60. À cet égard, il y a lieu de remarquer que, selon la réponse d'ABB, des mesures visant à "améliorer" le niveau de prix en Allemagne ont été discutées lors de la réunion du 18 août 1994. D'après ABB, ces mesures auraient pu comprendre la fourniture de nouveaux barèmes de prix au coordinateur de l'entente aux fins de l'établissement d'un nouveau barème de prix commun ainsi qu'un accord en vertu duquel les rabais sur les prix de barème ne dépasseraient pas un maximum convenu avant la fin de 1994 et en vertu duquel les prix du barème seraient imposés à partir du 1er janvier 1995, bien que, sur ce dernier point, l'accord ait pu être conclu également lors d'une réunion ultérieure (réponse d'ABB). Or, même si l'affirmation d'ABB sur le contenu de la réunion du 18 août 1994 n'est pas confirmée par d'autres participants à l'entente, il y a lieu de constater, eu égard aux conclusions devant être tirées de l'invitation à cette réunion, que la discussion du 18 août 1994 a complété sinon confirmé le barème de prix commun convenu au mois de mai 1994.
61. Eu égard à la référence faite au barème de prix dans la lettre d'invitation reçue par la requérante pour la réunion du 18 août 1994 et à sa présence lors de cette dernière réunion, il y a lieu d'observer que la Commission a établi, à suffisance de droit, la participation de la requérante à un accord sur les prix à partir du mois d'août 1994.

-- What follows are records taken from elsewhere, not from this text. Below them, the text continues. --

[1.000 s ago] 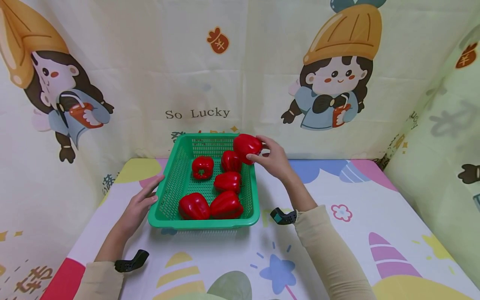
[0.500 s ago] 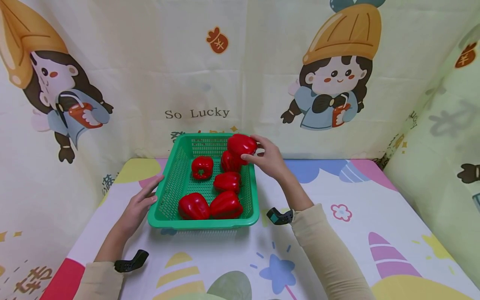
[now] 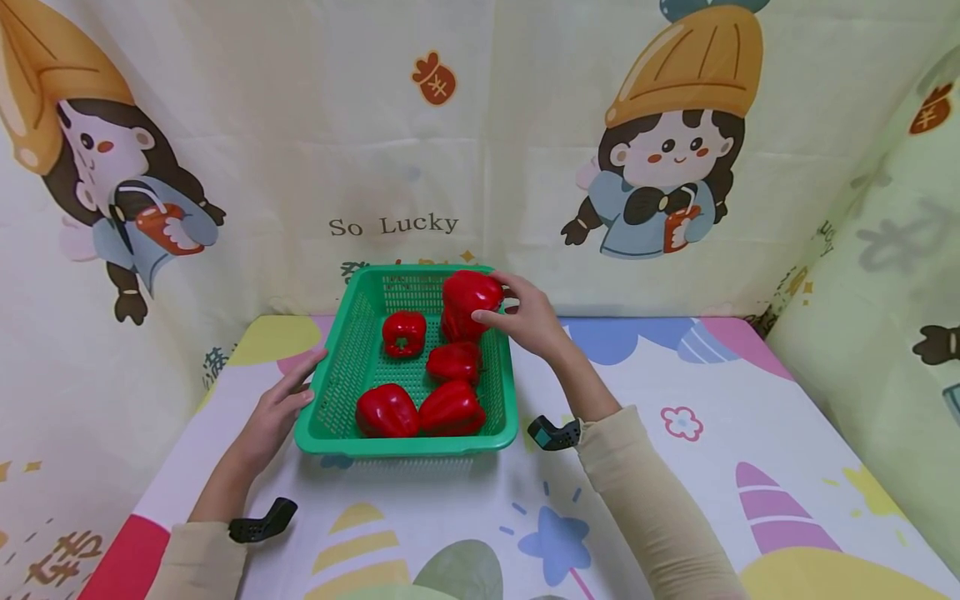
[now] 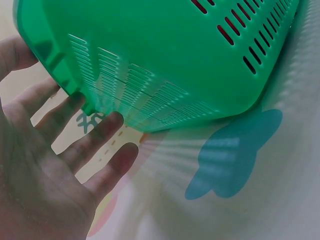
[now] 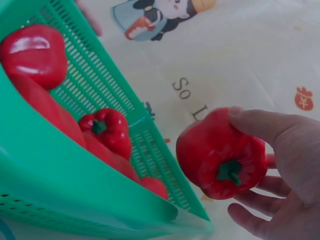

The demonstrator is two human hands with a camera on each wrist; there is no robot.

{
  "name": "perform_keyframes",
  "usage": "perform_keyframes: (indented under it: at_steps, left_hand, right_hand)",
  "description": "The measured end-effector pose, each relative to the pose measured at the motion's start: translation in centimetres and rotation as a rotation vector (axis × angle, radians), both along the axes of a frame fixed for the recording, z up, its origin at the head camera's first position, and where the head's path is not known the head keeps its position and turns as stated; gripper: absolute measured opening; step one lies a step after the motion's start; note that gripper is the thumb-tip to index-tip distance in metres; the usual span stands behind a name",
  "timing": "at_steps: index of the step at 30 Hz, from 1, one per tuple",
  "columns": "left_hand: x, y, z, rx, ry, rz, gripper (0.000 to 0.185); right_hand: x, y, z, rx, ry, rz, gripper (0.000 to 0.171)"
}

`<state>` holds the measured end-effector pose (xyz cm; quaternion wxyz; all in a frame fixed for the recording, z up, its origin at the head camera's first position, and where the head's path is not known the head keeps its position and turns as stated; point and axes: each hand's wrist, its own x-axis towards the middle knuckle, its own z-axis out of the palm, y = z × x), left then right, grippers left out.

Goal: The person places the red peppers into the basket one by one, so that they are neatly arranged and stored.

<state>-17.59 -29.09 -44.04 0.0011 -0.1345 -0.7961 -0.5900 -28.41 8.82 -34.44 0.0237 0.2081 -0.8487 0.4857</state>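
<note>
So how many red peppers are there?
6. Five lie in the green basket: two at the front, one mid, two at the back. The right hand holds the sixth above. None seems hidden.

The head camera looked forward and down from a middle distance over the counter (image 3: 675, 500), taking in the whole green basket (image 3: 333, 433) and the backdrop. The left wrist camera sat very close beneath the basket's outer wall (image 4: 165, 60). The right wrist camera looked closely across its rim (image 5: 75, 200), sharing the peppers (image 5: 102, 131) inside with the head view.
</note>
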Motion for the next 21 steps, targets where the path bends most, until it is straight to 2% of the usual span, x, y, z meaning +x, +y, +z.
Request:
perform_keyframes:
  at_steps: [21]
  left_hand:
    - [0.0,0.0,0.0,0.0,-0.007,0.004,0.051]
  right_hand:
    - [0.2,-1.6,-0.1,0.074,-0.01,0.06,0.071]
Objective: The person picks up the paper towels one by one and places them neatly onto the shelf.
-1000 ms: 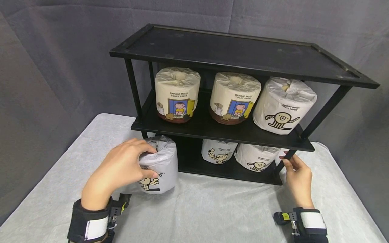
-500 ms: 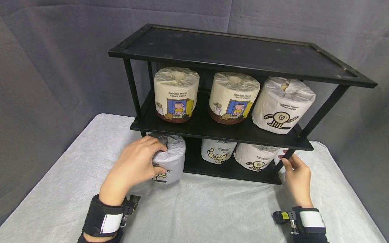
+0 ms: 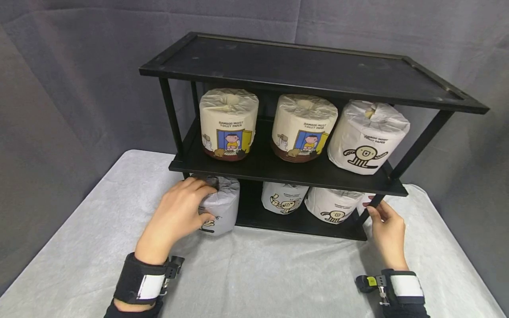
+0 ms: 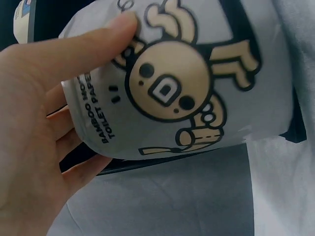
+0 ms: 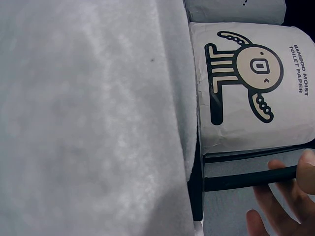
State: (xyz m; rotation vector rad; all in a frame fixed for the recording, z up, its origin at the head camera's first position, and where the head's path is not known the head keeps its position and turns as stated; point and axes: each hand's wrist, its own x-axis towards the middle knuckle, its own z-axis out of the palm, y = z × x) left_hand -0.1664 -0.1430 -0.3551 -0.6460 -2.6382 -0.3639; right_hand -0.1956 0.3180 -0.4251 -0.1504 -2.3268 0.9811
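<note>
— Since a second ago, your left hand (image 3: 175, 216) pushed the roll (image 3: 222, 205) onto the rack's (image 3: 302, 70) bottom-left corner, fingers wrapped round it.
— Label?
— "BAMBOO MOIST TOILET PAPER". Your right hand (image 3: 387, 229) pinches the post (image 3: 370, 210).

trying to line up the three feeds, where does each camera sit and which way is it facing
Head: worn on the head, looking forward and down at the black shelf on the white cloth; both hands and wristbands show.
Left wrist: beside the left hand, facing the grey roll that its fingers grip.
Right wrist: beside the right hand, facing the shelf post it holds.
Shared: head and left wrist both show the grey roll.
</note>
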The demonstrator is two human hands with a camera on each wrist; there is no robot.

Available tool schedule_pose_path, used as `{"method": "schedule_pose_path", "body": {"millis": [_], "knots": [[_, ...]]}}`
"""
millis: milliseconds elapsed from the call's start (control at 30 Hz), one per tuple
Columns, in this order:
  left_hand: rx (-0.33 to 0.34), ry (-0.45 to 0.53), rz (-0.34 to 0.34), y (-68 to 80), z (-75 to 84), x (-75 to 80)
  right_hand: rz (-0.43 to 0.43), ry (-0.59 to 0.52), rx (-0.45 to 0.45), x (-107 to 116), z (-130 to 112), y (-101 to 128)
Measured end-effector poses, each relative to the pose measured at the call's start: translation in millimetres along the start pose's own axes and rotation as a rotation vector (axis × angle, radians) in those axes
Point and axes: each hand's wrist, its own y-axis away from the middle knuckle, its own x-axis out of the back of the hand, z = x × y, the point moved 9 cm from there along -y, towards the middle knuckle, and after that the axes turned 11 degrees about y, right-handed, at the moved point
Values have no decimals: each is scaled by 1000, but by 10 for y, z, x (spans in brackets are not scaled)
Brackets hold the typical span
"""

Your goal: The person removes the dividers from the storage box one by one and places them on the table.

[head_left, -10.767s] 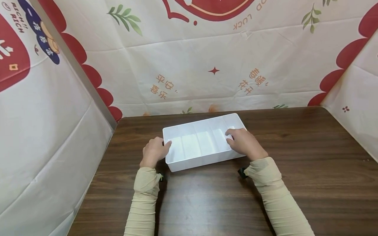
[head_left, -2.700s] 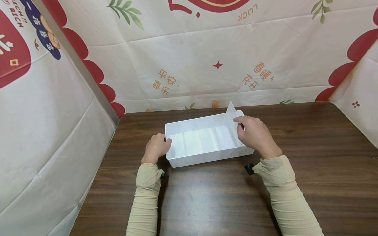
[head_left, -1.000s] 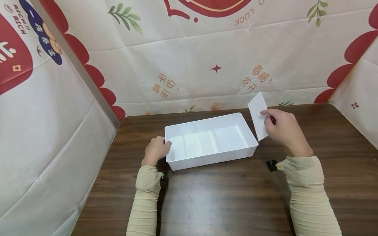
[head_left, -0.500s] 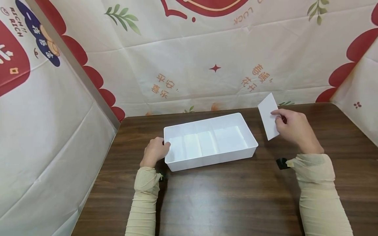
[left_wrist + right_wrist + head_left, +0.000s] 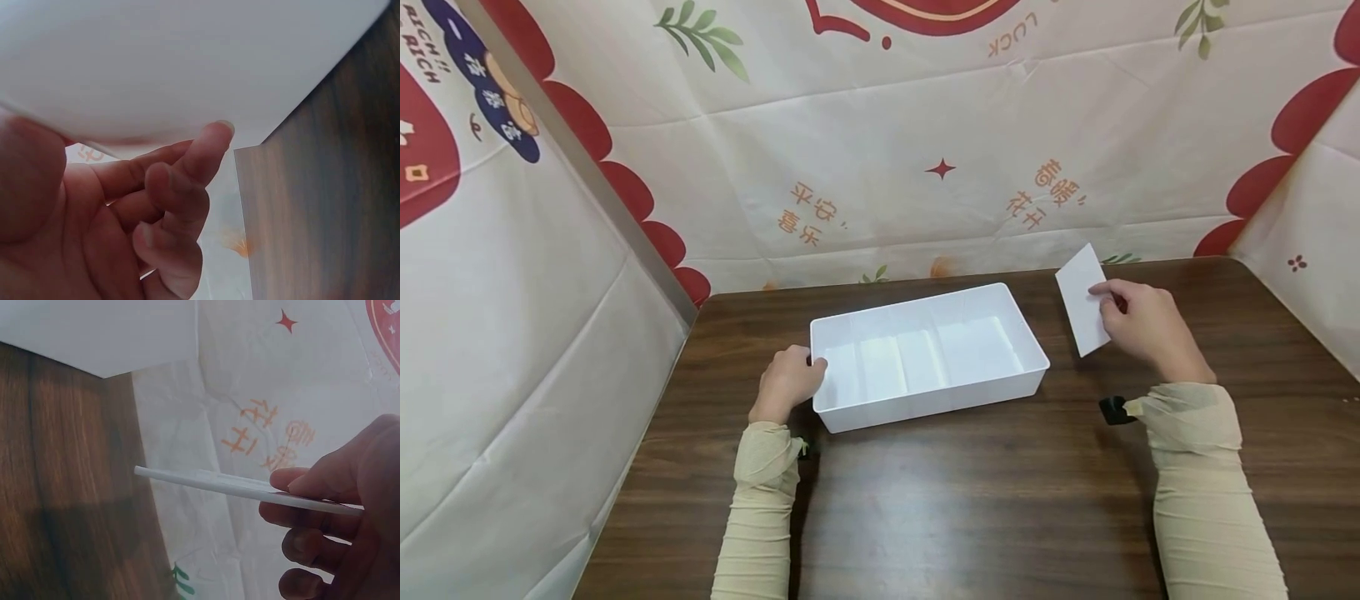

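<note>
A white plastic storage box [image 5: 928,404] with inner partitions sits slightly askew on the wooden table. My left hand [image 5: 787,383] grips its left end wall, thumb over the rim and fingers against the outside. In the left wrist view the box wall [image 5: 187,69] lies between the thumb and the fingers [image 5: 203,156]. Right of the box, my right hand [image 5: 1150,327] pinches a thin white divider panel [image 5: 1082,302] between thumb and fingers, holding it tilted above the table. Edge-on in the right wrist view, the divider shows as a narrow strip. At its right end the box has one wider compartment.
The brown wooden table [image 5: 917,517] spreads around the box. A white printed cloth [image 5: 880,167] hangs behind the table's back edge, and another cloth panel [image 5: 512,333] stands along the left side. A small black wrist device [image 5: 1116,410] shows by the right sleeve.
My right hand has pulled the divider out of the box's right part and carried it right, clear of the rim. Over the last half second it barely moves. The left hand keeps its grip.
</note>
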Motion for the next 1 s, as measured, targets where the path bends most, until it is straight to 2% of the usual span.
{"method": "schedule_pose_path", "body": {"millis": [233,467,1000], "knots": [[7,5,-8,-7,-11,3,-115,8,15,-158,35,-9],[5,8,-13,-7,-19,-3,-180,21,38,-256,54,1],[2,14,-2,7,-13,5,-239,20,49,-347,108,-10]]}}
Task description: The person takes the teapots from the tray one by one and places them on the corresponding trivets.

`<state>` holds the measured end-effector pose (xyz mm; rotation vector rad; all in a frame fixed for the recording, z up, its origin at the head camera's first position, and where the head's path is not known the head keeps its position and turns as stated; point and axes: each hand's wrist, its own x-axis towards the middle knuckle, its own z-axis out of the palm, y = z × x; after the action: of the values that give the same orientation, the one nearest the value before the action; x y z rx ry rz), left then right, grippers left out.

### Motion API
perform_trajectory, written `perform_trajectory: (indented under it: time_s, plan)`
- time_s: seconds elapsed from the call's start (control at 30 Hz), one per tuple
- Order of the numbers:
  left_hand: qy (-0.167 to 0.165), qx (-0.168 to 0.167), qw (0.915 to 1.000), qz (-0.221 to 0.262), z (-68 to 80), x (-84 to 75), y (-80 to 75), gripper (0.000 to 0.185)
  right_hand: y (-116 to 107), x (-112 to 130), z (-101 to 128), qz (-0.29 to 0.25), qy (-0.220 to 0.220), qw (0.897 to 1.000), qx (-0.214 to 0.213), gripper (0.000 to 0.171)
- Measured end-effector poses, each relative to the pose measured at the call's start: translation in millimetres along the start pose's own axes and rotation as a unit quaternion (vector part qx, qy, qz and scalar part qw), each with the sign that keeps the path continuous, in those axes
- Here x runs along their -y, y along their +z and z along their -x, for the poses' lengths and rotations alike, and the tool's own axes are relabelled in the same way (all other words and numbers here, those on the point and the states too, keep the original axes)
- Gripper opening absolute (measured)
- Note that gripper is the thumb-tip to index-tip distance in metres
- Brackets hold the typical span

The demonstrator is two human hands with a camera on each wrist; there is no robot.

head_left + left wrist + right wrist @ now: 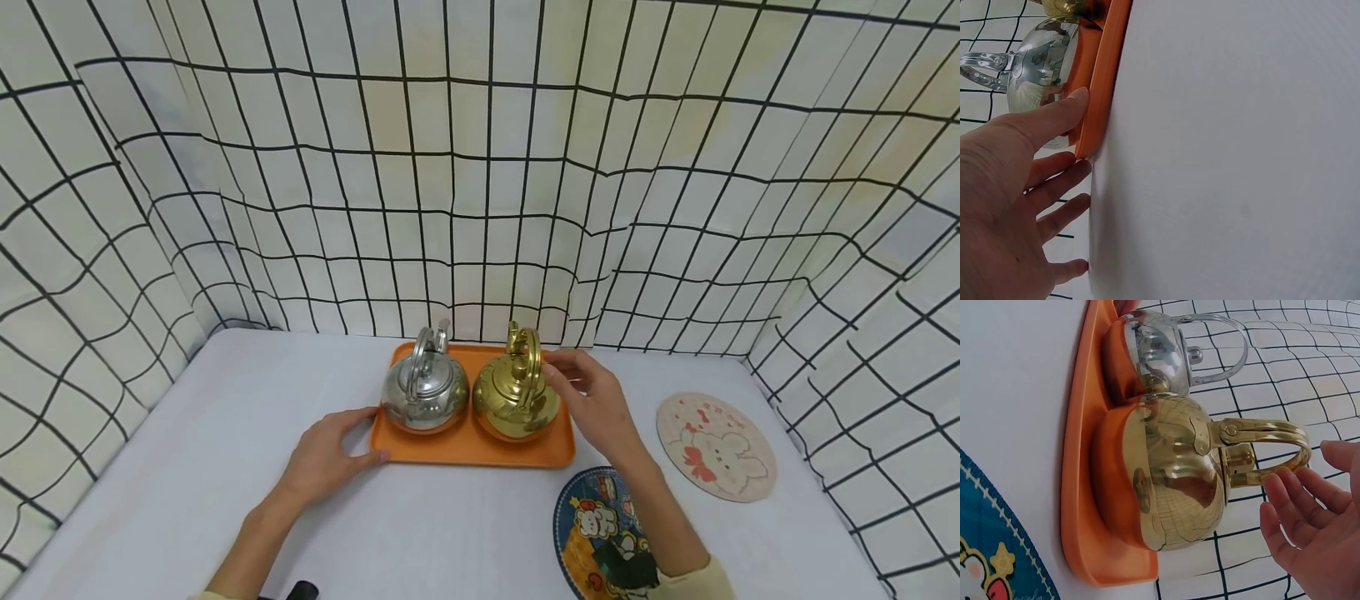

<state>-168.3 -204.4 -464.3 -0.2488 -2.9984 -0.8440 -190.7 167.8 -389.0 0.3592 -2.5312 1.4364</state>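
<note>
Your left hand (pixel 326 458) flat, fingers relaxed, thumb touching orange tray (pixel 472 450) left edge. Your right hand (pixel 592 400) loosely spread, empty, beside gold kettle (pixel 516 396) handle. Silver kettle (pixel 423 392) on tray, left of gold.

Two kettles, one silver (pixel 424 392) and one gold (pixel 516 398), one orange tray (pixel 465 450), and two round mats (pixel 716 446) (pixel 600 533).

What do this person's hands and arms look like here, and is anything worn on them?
Both the left hand and right hand are bare: no gloves, rings or watch visible. Forearms are uncovered; pale cream sleeve cuffs show only at the frame's bottom edge.
</note>
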Motion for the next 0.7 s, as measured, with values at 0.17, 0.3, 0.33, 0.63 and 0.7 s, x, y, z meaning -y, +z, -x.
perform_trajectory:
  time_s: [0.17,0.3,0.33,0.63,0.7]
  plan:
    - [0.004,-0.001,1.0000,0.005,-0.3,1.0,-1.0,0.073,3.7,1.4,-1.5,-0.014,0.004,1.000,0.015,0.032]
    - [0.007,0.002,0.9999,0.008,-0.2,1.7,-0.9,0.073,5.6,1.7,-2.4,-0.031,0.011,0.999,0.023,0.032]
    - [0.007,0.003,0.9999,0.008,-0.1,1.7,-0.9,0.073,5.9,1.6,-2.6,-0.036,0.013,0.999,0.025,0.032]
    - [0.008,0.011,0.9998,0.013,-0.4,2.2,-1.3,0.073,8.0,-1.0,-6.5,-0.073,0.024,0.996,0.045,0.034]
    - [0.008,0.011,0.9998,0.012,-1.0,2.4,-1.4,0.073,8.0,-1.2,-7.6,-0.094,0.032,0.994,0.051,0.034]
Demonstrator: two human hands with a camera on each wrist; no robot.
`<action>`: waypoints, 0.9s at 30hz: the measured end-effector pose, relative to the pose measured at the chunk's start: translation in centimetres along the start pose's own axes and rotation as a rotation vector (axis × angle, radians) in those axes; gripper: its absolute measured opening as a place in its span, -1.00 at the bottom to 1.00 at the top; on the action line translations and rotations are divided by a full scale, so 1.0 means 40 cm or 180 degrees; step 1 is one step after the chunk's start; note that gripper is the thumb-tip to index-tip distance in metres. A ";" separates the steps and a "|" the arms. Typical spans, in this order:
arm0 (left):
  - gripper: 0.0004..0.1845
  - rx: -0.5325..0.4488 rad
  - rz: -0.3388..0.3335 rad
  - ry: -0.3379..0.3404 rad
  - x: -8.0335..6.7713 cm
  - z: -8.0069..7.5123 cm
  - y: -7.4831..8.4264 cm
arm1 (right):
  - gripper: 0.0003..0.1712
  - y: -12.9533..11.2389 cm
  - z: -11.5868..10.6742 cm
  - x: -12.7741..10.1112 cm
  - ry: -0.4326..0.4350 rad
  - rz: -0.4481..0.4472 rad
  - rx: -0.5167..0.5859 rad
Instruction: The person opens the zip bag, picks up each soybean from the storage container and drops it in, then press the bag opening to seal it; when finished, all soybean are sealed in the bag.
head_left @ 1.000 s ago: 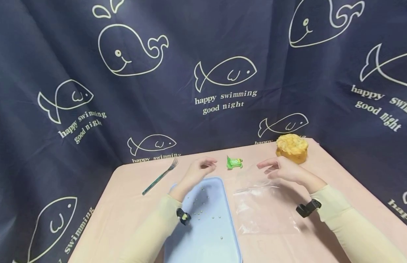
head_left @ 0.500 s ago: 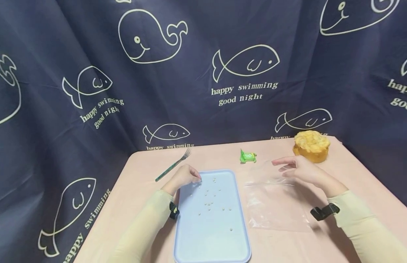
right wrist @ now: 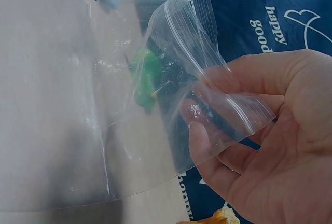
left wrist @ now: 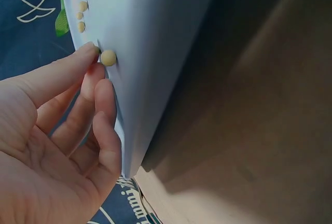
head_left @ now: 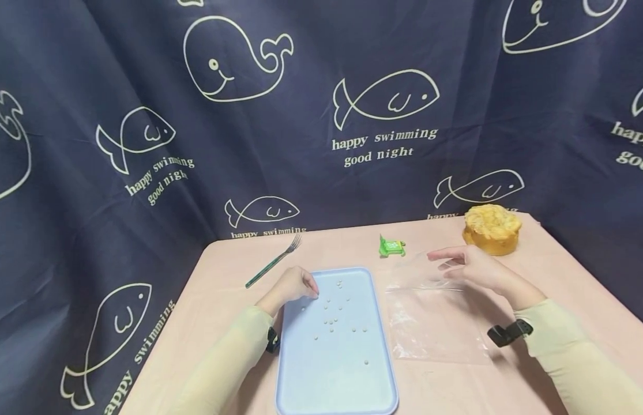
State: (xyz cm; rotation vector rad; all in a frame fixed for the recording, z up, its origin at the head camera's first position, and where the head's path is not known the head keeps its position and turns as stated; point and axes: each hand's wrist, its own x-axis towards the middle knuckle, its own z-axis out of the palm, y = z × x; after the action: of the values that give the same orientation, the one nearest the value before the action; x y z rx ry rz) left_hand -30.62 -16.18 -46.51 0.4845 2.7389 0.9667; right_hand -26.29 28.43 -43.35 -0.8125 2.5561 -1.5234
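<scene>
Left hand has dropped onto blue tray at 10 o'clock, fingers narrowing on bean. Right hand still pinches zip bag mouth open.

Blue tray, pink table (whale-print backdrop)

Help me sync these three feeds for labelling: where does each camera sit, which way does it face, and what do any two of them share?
Head: worn on the head, facing forward and down at the pink table; both sleeved forearms show, left hand at the blue tray, right hand at the clear bag.
Left wrist: beside the palm, facing along the fingers to the tray edge and a small bead.
Right wrist: facing the fingers pinching the bag's zip edge.
Shared: the green packet shows in the head and right wrist views.
</scene>
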 end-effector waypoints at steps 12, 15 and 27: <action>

62. Toutefois, en ce qui concerne la période allant d'avril à août 1994, il y a lieu de constater que la Commission a commis une erreur dans la détermination de la durée de l'infraction reprochée à la requérante. En effet, en l'absence d'éléments de preuve susceptibles d'établir directement la durée d'une infraction, le principe de sécurité juridique impose que la Commission invoque, au moins, des éléments de preuve qui se rapportent à des faits suffisamment rapprochés dans le temps, de façon qu'il puisse être raisonnablement admis que cette infraction s'est poursuivie de façon ininterrompue entre deux dates précises (arrêt du Tribunal du 7 juillet 1994, Dunlop Slazenger-Commission, T-43-92, Rec. p. II-441, point 79). Or, eu égard à la suspension des activités anticoncurrentielles d'octobre 1993 jusqu'à mars 1994, reconnue par la Commission elle-même, et à défaut de preuves établissant la participation de la requérante à des activités anticoncurrentielles pour la période d'avril à août 1994, la Commission ne peut lui reprocher d'avoir repris sa participation à l'entente en cause avant août 1994.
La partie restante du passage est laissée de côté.